Perhaps the most impressive thing a novel can achieve is making readers feel uncomfortable, like they are standing on unstable ground. That is certainly harder than making them feel sadness or lust. In Take Me Apart, Sligar manages to make readers feel uncomfortable many times, which makes this a brave novel that demands to be read. Miranda is full of darkness, and there is no silly attempt at making her immediately likable, no effort to redeem her after each crushing appearance. Instead, readers get a strong, brilliant, flawed woman that is a truly memorable character whose haunting voice permeates the narrative.

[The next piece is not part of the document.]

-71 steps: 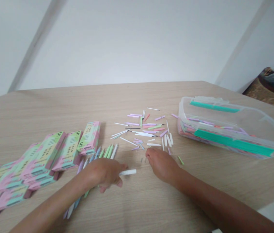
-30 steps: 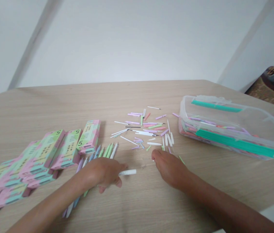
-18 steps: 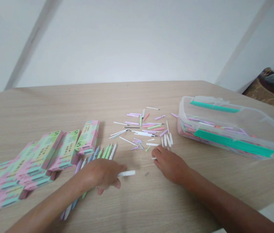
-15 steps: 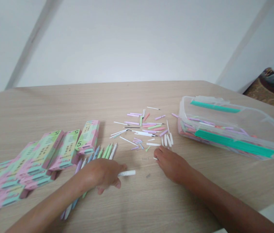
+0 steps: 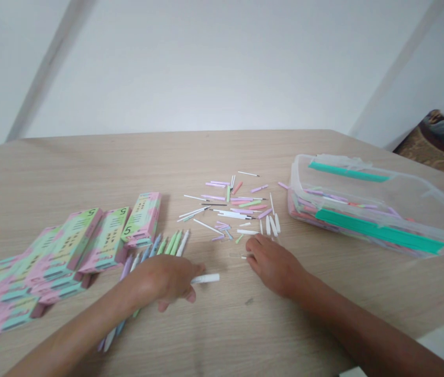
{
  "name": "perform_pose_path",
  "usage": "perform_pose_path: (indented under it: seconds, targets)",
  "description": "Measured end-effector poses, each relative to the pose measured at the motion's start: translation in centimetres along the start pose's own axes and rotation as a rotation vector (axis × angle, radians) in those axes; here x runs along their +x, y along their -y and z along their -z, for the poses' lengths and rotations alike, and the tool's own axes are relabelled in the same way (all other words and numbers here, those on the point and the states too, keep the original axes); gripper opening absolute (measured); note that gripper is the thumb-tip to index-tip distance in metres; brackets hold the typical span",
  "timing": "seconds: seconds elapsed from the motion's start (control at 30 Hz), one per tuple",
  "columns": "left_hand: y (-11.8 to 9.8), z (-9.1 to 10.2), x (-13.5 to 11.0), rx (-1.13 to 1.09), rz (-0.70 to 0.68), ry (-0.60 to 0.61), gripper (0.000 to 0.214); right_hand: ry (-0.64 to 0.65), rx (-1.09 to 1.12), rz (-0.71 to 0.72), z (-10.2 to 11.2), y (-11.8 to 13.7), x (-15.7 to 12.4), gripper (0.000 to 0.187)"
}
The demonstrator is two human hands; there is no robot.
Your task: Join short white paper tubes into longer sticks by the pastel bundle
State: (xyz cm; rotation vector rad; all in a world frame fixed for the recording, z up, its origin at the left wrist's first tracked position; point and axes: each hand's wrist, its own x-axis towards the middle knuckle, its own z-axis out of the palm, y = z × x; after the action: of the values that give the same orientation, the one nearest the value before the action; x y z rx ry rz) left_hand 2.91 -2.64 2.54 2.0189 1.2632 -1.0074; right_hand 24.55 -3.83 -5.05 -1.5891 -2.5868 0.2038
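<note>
My left hand [image 5: 173, 277] is closed around a white pen barrel [image 5: 208, 278], which points right out of the fingers. Under and behind that hand lies a row of pastel pens [image 5: 173, 243], partly hidden by it. My right hand [image 5: 271, 264] rests low over the table, its thumb and fingers pinching a small white part [image 5: 244, 257]. A clear little piece [image 5: 235, 255] lies just left of those fingertips. White barrel pieces [image 5: 272, 226] and a white tube [image 5: 247, 231] lie beyond the right hand. Nearer me is a tiny grey piece [image 5: 249, 301].
Pen refills [image 5: 230, 213] and coloured pen parts are scattered mid-table. To the right stands a clear plastic bin [image 5: 363, 196] with teal strips, holding many parts. Pink and green boxes [image 5: 65, 246] are stacked at the left. A wall [image 5: 206, 68] rises behind the table.
My right hand has shifted slightly left with the small white part. The tiny grey piece lies a little farther right and nearer me. My left hand keeps the barrel almost still.
</note>
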Motion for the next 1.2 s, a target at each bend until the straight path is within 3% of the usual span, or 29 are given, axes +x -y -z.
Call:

“So I pretended I was going outside for a smoke and instead I walked to Nangussett, which was only ten blocks away. I started feeling so far away from the baby, and I thought about how I should have taken him with me. Only if I had brought him I would have had to bring so much fucking shit, the pacifier and the toy and the baby jacket and the stroller and the diapers, and then I was thinking this was my whole life now, I will never not have this baby, I will never not have to walk under the burden of endless plastic shit. This is the last time I will leave the house alone. Should I have brought him? Half of me thought he would be safer with me. Half of me thought if I picked him up again I might crush his little skull into the ground.”

There are two levels to Take Me Apart. The first is the one Kate and Theo inhabit. It feels fast and immediate, real and relatable. The second is Miranda’s reality, which readers experience mostly through her own words. This level is dark, but it’s also packed with poetry. Sligar understands words can be used beautifully to show awful things, and Miranda’s diary entries are morsels of poetry dipped in pain and sprinkled with the promise of blood.

“My mind is a castle, a ruined one. Rusty suits of armor. Dungeons with faulty locks. In the dark, a slithering noise. My horrors never stay locked away for long. Every time I round a corner, they resurface, an eye watching me from a shadow. A gleam of mucus. Sometimes I turn a light on too fast, and there it is, skittering back into darkness too slowly, the light reflecting off its brown carapace.”

Take Me Apart is an outstanding debut that will satisfy fans of crime novels, thrillers, and mysteries as well as those who simply enjoy engaging stories with great writing. Sligar is an exciting new voice, and this novel will make anyone who reads it add her name to the list of authors whose next book they eagerly await.